Breast cancer is the second most common cancer among women in the United States (US) with 297,790 new cases expected in 2023. Survival rates for breast cancer have significantly improved over the past decade due to effective screening, diagnosis, and advancement in multimodal therapy, including surgery, radiotherapy, and chemotherapy. In the US, the treatment cost for breast cancer increased substantially from $16.5 billion in 2010 to $23.8 billion in 2020. Moreover, in the US, female breast cancer contributes to 14% of all cancer treatment costs.

Unnecessary use of certain oncology services increases the cost of cancer care without improving the quality and value of cancer care. In April 2012, the American Board of Internal Medicine (ABIM) Foundation launched a national campaign, “Choosing Wisely (CW)” to reduce the use of medical services that do not improve patient’s health. CW is a clinician-led campaign that began in the US but quickly spread to Canada, Australia, Japan, and most parts of Europe. As a part of the CW campaign, the American Society of Clinical Oncology (ASCO) issued the top five measures in 2012 to identify the areas of low-value utilization to promote cost reductions.

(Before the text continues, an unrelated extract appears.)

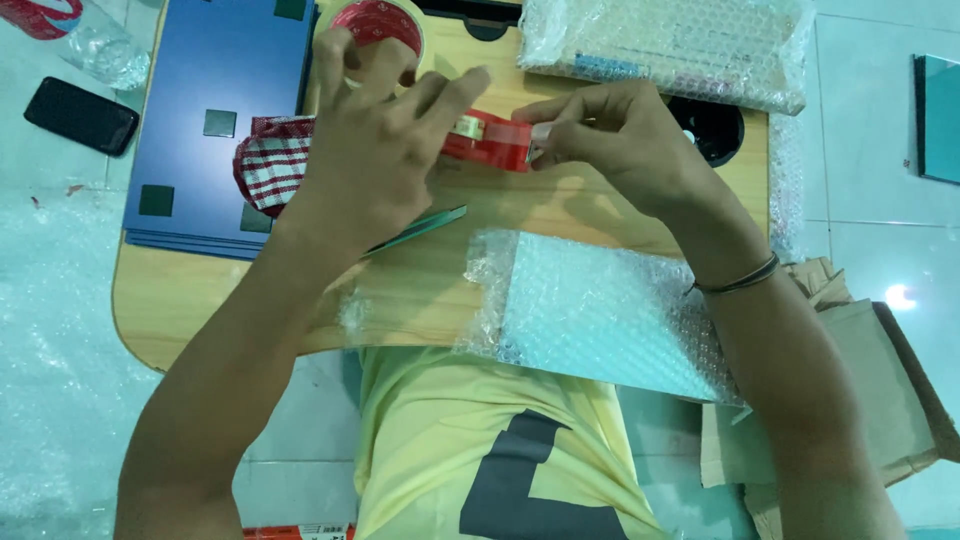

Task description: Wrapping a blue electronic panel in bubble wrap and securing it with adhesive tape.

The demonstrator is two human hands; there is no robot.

Later, on October 29, 2013, ASCO issued another set of five measures, including the one focused on chemotherapy-induced nausea vomiting (CINV) and antiemetic use stating: “Don’t give patients starting on a chemotherapy regimen that has low or moderate risk of nausea and vomiting antiemetic drugs intended for use with a regimen that has a high risk of causing nausea and vomiting”.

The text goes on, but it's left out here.